**About this exercise:**
Exactly as written, set down the lines from the top of the entries through the line bearing "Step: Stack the", with every picture left out.

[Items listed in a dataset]
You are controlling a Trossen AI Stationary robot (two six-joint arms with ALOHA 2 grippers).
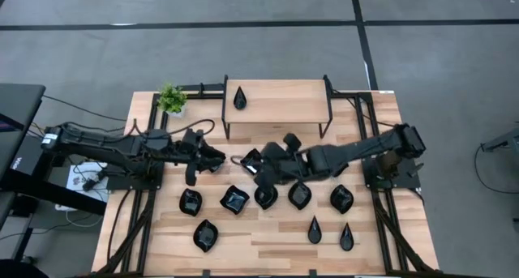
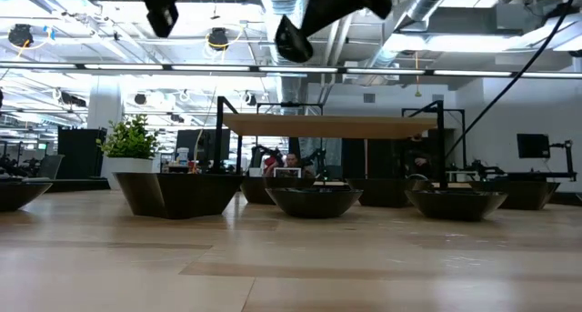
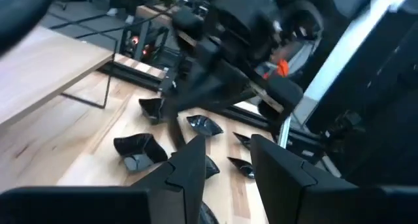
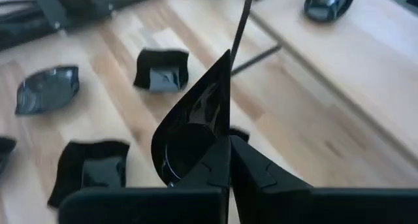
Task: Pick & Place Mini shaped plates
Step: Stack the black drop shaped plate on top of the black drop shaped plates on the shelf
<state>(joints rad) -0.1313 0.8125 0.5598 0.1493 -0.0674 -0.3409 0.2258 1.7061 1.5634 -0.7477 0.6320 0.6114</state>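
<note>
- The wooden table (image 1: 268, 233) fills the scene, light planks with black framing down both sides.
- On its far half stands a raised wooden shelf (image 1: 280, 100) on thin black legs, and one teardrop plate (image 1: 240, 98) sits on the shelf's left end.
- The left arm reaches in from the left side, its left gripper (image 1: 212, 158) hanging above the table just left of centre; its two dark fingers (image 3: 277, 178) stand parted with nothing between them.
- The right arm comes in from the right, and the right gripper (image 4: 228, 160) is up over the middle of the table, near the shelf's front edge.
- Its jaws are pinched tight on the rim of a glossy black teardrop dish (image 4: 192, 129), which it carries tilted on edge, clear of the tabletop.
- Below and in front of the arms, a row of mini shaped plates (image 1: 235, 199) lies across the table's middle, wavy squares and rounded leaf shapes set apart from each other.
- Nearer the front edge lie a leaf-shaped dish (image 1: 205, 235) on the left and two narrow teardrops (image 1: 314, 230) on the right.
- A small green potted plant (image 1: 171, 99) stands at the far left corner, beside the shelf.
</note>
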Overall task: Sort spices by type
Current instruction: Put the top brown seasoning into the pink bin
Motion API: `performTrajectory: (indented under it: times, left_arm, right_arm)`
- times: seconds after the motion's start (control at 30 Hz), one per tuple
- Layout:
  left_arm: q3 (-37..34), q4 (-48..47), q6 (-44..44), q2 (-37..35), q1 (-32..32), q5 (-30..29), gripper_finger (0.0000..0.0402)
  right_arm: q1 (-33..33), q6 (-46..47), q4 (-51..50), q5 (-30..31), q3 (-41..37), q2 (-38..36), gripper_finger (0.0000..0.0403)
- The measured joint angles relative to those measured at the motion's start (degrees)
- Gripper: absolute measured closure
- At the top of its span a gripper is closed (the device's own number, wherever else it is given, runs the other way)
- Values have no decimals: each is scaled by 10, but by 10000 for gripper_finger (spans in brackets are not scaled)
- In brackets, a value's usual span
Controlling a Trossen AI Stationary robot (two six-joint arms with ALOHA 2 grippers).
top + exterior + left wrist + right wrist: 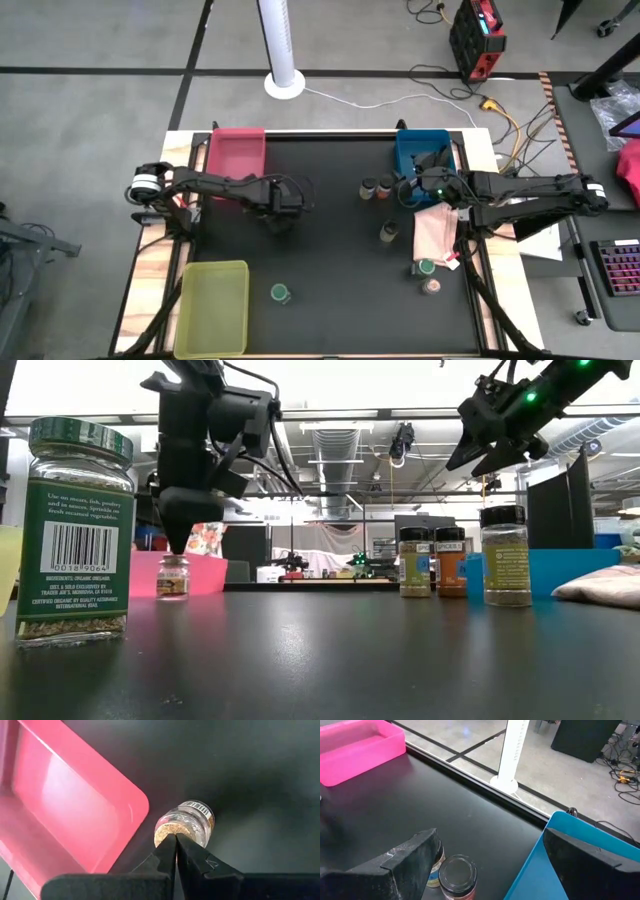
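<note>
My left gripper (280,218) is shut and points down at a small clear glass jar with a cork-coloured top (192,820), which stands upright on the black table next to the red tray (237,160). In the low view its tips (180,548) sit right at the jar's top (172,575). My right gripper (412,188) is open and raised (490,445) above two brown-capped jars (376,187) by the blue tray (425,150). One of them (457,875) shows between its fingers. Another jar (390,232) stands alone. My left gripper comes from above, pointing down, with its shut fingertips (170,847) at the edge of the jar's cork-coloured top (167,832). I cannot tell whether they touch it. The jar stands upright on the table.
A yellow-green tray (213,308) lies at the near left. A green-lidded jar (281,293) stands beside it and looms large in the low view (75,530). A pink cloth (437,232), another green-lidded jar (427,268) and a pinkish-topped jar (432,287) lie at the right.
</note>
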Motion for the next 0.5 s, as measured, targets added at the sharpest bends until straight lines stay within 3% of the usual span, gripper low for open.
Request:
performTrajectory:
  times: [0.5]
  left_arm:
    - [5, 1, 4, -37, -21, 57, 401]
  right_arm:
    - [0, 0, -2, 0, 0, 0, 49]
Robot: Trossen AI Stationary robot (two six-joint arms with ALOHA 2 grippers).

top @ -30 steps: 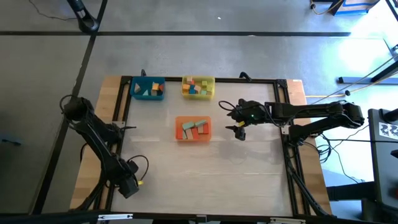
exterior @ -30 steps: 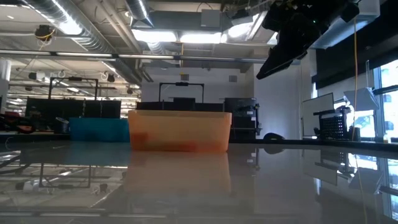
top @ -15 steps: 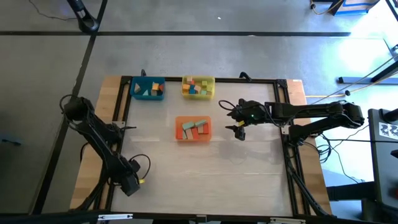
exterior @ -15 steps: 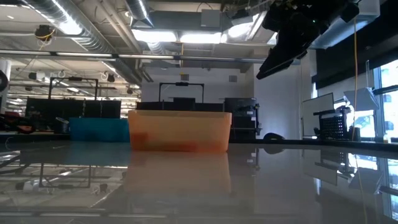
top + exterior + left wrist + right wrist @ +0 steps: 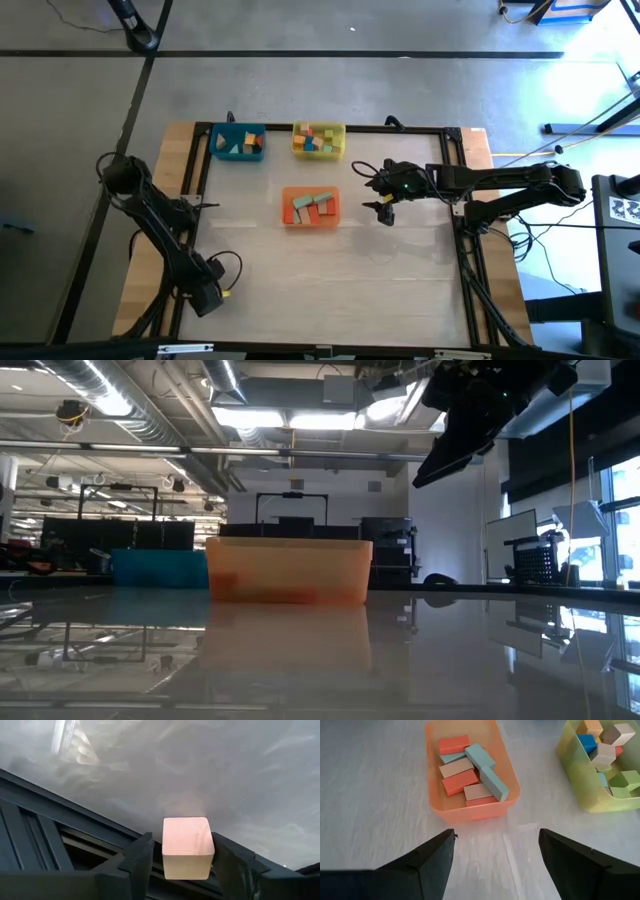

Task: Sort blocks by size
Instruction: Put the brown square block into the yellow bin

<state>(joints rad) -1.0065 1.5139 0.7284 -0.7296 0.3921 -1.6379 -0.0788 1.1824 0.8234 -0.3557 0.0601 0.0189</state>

**Expected output:**
You are controlling a Trossen AI Stationary robot (two six-joint arms with ALOHA 2 grippers).
Task: Pick & Place Mini shaped plates
Step: Stack the black drop shaped plate on top of the black drop shaped plates on the shelf

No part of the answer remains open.